Exercise goal: The lines below starting at the line containing "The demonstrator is" and ending at the line containing "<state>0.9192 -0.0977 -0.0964" are to be repeated exactly, with both ends kept and nothing else added.

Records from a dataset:

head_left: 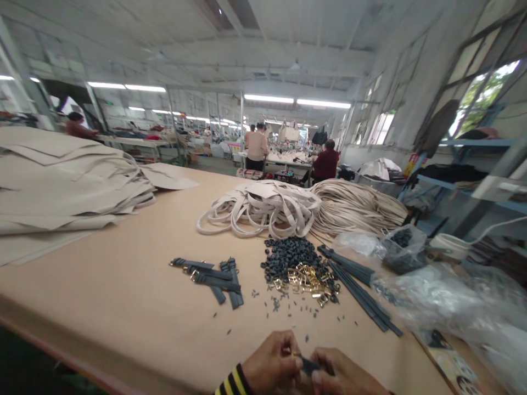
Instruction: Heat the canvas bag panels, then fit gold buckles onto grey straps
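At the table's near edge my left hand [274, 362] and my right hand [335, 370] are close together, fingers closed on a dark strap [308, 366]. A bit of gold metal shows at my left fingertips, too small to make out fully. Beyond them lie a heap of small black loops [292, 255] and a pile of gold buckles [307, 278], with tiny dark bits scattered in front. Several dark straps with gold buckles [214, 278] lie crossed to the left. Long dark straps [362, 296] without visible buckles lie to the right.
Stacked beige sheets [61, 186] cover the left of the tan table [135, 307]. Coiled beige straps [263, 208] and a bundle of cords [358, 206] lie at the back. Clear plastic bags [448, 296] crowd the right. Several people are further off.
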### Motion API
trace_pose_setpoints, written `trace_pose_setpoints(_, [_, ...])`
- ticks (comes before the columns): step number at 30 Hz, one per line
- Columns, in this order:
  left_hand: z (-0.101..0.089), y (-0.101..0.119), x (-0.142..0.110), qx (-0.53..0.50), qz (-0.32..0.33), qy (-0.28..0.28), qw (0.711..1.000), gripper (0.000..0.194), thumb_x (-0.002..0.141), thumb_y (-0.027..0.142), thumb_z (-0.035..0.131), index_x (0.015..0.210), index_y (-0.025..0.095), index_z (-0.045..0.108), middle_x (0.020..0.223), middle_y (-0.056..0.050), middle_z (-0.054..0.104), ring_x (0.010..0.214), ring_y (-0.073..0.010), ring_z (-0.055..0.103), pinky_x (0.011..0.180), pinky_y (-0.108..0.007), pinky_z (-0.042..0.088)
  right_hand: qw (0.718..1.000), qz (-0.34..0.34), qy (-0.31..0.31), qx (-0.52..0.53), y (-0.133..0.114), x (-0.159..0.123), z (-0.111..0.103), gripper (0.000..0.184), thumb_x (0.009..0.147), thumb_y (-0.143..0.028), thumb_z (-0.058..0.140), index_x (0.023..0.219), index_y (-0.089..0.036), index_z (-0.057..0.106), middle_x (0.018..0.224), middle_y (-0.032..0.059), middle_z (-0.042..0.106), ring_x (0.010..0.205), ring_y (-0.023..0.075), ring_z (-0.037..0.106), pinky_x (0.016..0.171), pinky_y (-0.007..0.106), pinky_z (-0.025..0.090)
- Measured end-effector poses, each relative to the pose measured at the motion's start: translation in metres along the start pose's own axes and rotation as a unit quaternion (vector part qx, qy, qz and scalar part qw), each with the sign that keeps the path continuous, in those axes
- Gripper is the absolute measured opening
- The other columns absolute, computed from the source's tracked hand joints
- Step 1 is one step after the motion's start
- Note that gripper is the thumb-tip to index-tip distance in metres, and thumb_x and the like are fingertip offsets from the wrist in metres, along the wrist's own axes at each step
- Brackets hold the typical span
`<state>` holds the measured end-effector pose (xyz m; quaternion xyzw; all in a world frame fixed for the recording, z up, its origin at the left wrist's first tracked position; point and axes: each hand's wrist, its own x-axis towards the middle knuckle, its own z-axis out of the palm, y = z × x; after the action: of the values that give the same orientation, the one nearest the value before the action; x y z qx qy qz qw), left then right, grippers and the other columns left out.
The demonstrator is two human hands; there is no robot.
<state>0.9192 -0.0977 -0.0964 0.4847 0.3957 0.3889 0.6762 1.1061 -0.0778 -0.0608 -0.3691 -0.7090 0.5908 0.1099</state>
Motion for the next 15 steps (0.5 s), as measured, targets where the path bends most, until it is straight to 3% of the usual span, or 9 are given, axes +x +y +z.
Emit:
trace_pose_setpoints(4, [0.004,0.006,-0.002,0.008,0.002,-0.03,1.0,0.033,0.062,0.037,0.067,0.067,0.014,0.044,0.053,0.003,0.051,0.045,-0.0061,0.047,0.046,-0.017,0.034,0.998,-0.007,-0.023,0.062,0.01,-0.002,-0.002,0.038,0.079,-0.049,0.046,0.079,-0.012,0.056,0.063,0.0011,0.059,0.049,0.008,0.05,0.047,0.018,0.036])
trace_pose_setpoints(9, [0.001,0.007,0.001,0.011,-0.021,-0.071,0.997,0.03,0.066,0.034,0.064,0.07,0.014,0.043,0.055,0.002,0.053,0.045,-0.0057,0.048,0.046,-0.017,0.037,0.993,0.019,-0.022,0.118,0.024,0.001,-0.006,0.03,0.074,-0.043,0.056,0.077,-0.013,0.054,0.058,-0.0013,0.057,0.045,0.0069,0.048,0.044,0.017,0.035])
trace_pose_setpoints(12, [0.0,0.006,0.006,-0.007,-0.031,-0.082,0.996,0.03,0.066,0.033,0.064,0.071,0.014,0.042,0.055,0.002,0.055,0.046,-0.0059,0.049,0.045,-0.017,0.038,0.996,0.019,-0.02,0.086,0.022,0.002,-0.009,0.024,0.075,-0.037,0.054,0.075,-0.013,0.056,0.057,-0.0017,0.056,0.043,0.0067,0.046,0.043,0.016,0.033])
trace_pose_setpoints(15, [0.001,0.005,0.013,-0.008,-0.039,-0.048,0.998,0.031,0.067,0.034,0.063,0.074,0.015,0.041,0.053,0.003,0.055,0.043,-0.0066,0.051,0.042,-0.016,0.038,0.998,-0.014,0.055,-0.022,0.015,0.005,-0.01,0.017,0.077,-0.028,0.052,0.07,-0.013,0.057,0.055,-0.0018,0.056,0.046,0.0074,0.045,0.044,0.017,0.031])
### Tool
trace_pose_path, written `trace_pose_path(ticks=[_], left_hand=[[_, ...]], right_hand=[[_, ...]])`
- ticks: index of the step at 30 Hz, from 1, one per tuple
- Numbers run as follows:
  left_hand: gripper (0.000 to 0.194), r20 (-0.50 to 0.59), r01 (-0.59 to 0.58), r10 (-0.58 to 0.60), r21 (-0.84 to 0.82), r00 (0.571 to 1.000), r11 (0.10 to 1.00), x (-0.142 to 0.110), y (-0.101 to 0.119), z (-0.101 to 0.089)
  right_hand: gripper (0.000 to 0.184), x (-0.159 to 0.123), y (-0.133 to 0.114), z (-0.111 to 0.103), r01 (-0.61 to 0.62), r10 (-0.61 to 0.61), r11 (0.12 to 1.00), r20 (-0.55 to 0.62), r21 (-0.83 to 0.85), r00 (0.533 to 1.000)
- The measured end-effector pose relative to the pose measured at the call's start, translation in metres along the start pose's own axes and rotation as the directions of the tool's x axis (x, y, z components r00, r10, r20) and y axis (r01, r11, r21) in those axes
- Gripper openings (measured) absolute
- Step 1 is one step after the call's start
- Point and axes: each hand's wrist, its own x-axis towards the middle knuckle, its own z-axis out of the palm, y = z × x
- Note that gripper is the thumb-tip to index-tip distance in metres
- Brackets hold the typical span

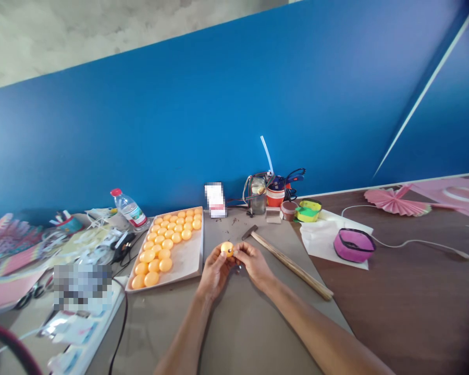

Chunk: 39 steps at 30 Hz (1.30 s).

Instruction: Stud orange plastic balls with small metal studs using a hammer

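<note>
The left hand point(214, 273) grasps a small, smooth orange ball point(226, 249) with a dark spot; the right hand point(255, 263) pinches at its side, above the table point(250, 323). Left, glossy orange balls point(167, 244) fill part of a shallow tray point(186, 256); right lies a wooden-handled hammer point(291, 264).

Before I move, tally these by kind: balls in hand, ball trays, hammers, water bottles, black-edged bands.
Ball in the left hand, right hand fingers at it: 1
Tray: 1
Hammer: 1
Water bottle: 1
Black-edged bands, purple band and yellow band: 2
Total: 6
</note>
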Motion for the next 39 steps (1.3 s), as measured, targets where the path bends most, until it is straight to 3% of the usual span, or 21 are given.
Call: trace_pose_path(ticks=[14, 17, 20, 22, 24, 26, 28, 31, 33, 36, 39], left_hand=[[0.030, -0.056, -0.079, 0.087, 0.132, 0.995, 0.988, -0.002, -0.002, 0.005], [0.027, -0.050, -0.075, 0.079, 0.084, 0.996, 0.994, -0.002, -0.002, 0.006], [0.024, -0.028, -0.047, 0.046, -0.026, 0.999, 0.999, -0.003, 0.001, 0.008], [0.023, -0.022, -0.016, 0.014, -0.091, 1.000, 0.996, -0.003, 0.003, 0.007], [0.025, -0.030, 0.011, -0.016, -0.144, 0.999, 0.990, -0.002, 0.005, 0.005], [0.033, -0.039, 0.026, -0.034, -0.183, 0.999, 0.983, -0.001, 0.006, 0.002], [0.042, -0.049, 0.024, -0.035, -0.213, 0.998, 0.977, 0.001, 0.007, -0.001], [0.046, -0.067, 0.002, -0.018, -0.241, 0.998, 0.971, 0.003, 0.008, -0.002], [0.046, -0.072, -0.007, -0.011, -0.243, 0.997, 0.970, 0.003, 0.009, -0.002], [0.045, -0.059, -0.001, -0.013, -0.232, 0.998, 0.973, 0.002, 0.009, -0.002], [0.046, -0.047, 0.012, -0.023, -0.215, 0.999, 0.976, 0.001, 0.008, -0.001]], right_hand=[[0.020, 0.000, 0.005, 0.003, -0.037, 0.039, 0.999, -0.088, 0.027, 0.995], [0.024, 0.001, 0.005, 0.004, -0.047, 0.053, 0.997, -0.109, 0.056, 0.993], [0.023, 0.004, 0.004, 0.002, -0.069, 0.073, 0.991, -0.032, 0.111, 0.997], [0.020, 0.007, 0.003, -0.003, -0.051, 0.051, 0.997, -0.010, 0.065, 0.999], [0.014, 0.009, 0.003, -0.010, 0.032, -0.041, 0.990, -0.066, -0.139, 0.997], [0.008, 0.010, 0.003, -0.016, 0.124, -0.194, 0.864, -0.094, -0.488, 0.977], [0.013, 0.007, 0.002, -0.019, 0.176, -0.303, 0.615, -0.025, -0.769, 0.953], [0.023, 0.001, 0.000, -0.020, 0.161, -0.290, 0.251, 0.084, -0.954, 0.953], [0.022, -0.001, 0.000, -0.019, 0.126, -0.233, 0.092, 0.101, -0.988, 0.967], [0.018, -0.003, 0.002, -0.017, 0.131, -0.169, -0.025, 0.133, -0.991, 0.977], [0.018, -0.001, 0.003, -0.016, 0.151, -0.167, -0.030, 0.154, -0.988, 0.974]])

Written answer:
The demonstrator is two human hands; there is no robot.
<state>0.9192 -0.0977 -0.0964 0.4847 0.3957 0.3889 0.6762 1.1061 -0.0778 -0.0608 -0.3691 -0.7090 0.5908 0.1099</state>

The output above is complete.